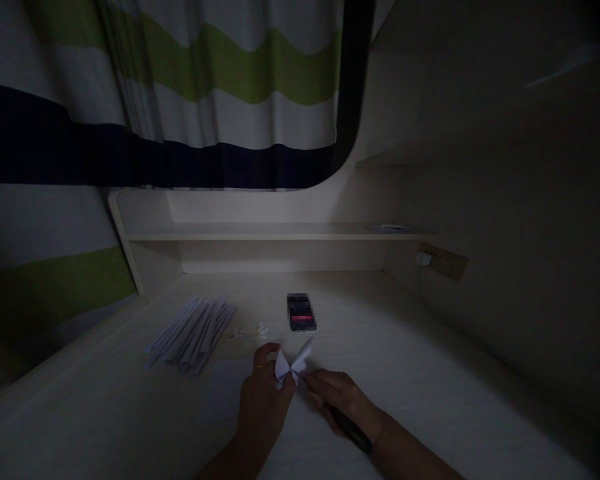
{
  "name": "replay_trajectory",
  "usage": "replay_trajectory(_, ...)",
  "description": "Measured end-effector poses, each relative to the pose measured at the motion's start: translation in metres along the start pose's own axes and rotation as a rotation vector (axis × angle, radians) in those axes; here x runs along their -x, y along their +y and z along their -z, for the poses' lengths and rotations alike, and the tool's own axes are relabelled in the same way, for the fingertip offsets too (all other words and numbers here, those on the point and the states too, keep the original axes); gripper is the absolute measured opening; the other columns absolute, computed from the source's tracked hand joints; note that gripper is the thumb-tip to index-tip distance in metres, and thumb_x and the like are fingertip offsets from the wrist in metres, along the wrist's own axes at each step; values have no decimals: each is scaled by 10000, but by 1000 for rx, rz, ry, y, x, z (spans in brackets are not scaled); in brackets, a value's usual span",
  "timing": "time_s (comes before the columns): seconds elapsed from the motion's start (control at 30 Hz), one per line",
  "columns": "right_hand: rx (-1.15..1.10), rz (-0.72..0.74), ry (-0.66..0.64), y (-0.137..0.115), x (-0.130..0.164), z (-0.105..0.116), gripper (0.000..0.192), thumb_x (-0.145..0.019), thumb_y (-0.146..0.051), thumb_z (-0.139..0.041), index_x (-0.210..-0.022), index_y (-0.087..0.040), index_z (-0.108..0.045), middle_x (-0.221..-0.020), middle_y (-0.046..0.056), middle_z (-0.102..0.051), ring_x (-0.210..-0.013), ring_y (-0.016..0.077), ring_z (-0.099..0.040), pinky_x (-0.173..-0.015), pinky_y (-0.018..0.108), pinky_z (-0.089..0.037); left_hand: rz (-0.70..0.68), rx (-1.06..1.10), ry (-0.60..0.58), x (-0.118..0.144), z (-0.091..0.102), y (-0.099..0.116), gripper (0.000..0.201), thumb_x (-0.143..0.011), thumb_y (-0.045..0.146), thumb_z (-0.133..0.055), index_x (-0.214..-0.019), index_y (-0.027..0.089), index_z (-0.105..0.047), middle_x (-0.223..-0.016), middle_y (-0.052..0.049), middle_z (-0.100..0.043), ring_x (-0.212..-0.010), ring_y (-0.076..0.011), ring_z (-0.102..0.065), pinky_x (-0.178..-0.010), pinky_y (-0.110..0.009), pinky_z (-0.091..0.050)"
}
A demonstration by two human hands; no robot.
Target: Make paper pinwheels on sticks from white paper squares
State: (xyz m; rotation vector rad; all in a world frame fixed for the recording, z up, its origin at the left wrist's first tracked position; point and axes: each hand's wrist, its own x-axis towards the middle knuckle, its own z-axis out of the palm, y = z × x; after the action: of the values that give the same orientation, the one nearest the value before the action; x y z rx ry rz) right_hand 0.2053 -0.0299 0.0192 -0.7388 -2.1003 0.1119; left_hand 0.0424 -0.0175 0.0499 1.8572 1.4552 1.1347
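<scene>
Dim counter [405, 373], left to right: 1 bundle of paper strips [193, 333]; left hand [263, 400], fingers pinching 1 folded paper [291, 365] held just above the counter; 1 phone [301, 312] behind it; right hand [343, 399], fingers closed on 1 dark tool [350, 430] touching the paper. Risk: the tool tip may tear the thin fold in poor light.

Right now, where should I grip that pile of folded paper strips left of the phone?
Pinch the paper strips across their near ends, coming from the front-left: they lie flat, fanned toward the shelf, well clear of both the left hand and the phone.
</scene>
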Motion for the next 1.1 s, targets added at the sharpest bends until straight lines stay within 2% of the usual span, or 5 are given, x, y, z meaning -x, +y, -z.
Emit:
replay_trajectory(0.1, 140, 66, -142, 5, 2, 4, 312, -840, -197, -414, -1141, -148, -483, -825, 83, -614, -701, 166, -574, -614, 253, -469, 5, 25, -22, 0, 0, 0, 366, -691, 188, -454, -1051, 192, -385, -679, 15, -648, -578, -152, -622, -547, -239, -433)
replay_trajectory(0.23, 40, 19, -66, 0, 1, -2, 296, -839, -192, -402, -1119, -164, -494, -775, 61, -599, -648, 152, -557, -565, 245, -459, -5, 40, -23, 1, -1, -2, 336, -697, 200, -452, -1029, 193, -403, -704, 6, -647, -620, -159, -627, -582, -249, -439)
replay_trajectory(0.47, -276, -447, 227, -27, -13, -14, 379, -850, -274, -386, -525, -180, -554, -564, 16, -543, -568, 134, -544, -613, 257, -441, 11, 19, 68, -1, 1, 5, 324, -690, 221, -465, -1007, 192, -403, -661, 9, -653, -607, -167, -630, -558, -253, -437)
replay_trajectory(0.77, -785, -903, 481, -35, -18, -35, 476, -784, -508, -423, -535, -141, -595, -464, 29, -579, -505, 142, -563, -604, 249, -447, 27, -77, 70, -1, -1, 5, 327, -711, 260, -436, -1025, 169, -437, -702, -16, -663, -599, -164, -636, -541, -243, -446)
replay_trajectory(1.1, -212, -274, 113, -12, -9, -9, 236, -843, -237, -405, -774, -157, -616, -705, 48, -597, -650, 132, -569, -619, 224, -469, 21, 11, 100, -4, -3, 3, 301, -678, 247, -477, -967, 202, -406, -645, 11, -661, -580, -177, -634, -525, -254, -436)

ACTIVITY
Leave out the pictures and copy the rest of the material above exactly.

RESPONSE TO THIS TASK
{
  "name": "replay_trajectory",
  "usage": "replay_trajectory(_, ...)",
  "description": "Measured end-effector poses, each relative to the pose measured at the motion's start: translation in metres along the start pose's own axes and rotation as a rotation vector (axis × angle, radians) in those axes; here x runs along their -x, y along their +y and z along their -z, for the poses' lengths and rotations alike, and the tool's own axes are relabelled in the same way, for the fingertip offsets too (all other words and numbers here, those on the point and the states too, keep the original axes); gripper is the absolute measured opening; the other columns absolute, computed from the source's tracked hand joints; note that gripper is the thumb-tip to index-tip distance in metres, and thumb_x and the like are fingertip offsets from the wrist in metres, along the wrist's own axes at each step; values have no decimals: each is scaled by 10000, but by 1000 for rx, rz, ry, y, x, z (spans in brackets are not scaled); in brackets, a value's usual span",
  "timing": "time_s (comes before the columns): seconds elapsed from the motion's start (control at 30 Hz), one per line",
  "columns": "right_hand: rx (-1.15..1.10), rz (-0.72..0.74), ry (-0.66..0.64), y (-0.137..0.115), x (-0.130..0.164), z (-0.105..0.116), gripper (0.000..0.192), thumb_x (-0.145..0.019), thumb_y (-0.146..0.051), thumb_z (-0.139..0.041), index_x (-0.210..-0.022), index_y (-0.087..0.040), index_z (-0.108..0.045), middle_x (-0.221..-0.020), middle_y (-0.046..0.056), middle_z (-0.102..0.051), ring_x (-0.210..-0.013), ring_y (-0.016..0.077), ring_z (-0.099..0.040), pinky_x (-0.173..-0.015), pinky_y (-0.018..0.108), pinky_z (-0.089..0.037); left_hand: rz (-0.70..0.68), rx (-1.06..1.10), ry (-0.60..0.58), x (-0.118..0.144), z (-0.091..0.102), y (-0.099..0.116), gripper (0.000..0.201), thumb_x (-0.143..0.011), thumb_y (-0.045..0.146), thumb_z (-0.133..0.055), index_x (-0.214..-0.019), index_y (-0.027..0.089), index_z (-0.105..0.047), middle_x (-0.223..-0.016), middle_y (-0.052..0.049), middle_z (-0.100..0.043), ring_x (-0.212..-0.010), ring_y (-0.076..0.011), ring_z (-0.102..0.065), pinky_x (-0.178..-0.010), pinky_y (-0.110..0.009), pinky_z (-0.091..0.050)"
}
A demonstration by two human hands; no robot.
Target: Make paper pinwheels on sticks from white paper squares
State: (xyz m; rotation vector rad; all in a world frame fixed for the recording, z up, its origin at the left wrist's first tracked position; point and axes: each hand's wrist, its own x-axis towards the middle knuckle, its own z-axis out of the palm, y = z × x; after the action: of the values that give the same orientation, the one nearest the value before the action; x y z rx ry rz) right_hand 0.2053 -0.0299 0.0192 -0.7388 -2.1003 0.1119; left_hand 0.0424 -0.0175 0.0499 1.8572 1.4552 1.1347
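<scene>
Dim counter [405, 373], left to right: 1 bundle of paper strips [193, 333]; left hand [263, 400], fingers pinching 1 folded paper [291, 365] held just above the counter; 1 phone [301, 312] behind it; right hand [343, 399], fingers closed on 1 dark tool [350, 430] touching the paper. Risk: the tool tip may tear the thin fold in poor light.

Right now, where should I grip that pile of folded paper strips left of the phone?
Pinch the paper strips across their near ends, coming from the front-left: they lie flat, fanned toward the shelf, well clear of both the left hand and the phone.
</scene>
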Motion for the next 1.1 s, targets added at the sharpest bends until straight lines stay within 2% of the usual span, or 5 are given, x, y, z meaning -x, +y, -z.
Emit:
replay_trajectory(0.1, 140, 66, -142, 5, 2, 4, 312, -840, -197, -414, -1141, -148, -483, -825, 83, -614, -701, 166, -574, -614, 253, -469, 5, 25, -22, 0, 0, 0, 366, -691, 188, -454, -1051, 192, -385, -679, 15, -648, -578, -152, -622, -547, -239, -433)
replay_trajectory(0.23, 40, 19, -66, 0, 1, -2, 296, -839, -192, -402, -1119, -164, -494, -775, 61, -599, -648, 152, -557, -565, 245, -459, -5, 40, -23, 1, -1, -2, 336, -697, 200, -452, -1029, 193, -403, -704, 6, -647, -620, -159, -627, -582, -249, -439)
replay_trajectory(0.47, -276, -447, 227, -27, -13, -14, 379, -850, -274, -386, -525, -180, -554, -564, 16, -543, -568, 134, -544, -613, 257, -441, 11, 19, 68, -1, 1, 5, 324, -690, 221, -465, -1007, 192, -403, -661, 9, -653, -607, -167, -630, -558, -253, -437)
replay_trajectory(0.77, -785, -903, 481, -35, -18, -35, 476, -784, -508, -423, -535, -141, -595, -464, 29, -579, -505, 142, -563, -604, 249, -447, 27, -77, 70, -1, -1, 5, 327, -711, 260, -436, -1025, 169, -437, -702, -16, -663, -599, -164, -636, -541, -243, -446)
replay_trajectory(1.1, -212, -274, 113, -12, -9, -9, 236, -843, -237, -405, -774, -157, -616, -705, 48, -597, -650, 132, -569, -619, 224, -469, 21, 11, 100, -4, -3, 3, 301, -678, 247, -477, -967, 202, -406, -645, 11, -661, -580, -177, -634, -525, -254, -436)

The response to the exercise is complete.